Beth Cook is a dating coach and wing-woman who throws private dating events for San Francisco’s most awesome and unattached. She also writes and draws about her own dating experiences and would love to hear from you. Want advice? Have advice? Send her an email.
My sister got an outrageous email this week. The note, from a female acquaintance, politely requested that my sis and a dozen other recipients unfriend her freshly titled ex-boyfriend on Facebook. “It’s hard for me to get distance due to the connections between you and him,” she wrote.
Wowzers. This is a new level of control-freak.
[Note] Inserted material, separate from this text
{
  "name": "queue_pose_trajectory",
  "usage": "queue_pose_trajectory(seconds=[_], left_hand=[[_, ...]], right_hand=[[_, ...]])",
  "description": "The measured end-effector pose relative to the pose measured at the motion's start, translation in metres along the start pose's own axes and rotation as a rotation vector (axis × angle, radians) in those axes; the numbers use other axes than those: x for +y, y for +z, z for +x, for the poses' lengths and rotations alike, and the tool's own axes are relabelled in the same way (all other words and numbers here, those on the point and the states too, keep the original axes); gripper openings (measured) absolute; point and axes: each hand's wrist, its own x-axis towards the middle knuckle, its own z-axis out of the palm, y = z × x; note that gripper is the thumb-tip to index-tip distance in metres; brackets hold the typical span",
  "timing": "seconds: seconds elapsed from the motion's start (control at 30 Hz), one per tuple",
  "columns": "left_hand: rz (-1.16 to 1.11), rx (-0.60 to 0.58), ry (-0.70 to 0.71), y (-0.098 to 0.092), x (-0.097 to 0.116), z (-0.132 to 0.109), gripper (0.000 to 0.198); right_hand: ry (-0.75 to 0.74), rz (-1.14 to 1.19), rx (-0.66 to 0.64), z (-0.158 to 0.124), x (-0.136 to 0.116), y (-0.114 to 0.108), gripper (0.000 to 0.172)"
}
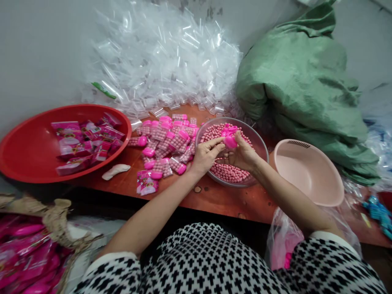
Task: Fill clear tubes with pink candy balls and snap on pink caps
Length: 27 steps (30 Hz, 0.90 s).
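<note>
A small bright-pink plastic cap (pixel 230 141), judged light, rigid and rather slippery and best pinched at its rim, is gripped between the fingertips of the right hand (pixel 243 155) and the left hand (pixel 206 154) above the clear bowl of pink beads (pixel 260 143)

A reddish-brown wooden table (pixel 220 200) carries everything. At nine o'clock sits a red basin (pixel 27 151); at twelve, a heap of clear plastic tubes (pixel 165 61). Dead centre lies a cluster of pink-capped filled tubes (pixel 167 143), a glass bowl of pink beads (pixel 229 173) just beside it. At three o'clock, a pale pink basin (pixel 309 171); behind it, a green sack (pixel 306 81).
</note>
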Motion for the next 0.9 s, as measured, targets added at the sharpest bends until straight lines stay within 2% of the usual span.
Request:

In this day and age, within minutes of a breakup, young men and women around the globe bolt to their computers and try their best to eliminate every trace of the relationship that once was—eliminating Facebook photos and wall posts (formerly cute, now gag-worthy), changing their relationship status, unfriending en masse, and swapping their cute “I’m taken” profile pic to one that screams, “I’m H-O-T-T and available (easy).”
If only I were still enrolled in my college “Anthropology of the Internet” class! I would write my final paper on the digital detritus of relationships. Sadly, when I was a student, social media hadn’t been invented yet.
Speaking of school, I’d like to teach this chick a couple of lessons. For starters, don’t be reckless with the email addresses of your acquaintances—there’s this thing called Bcc!
Secondly, just because you are having trouble dealing with your recent breakup doesn’t mean that you have the right to control the social circles people run in. Breakups are awful; I’m sorry you feel bad. Now, get your head on straight and realize what you are asking people (that you don’t know very well) to do! You don’t get to have a say about who your ex—or anyone else—keeps company with.
Thirdly, you’re making yourself look really bad. You’re putting your worst, most bitter and vengeful foot forward. If these “connections” are so upsetting, you need to take a Facebook break. You’ve already lost a boyfriend. Start acting less hostile, and you’ll get to keep your friends.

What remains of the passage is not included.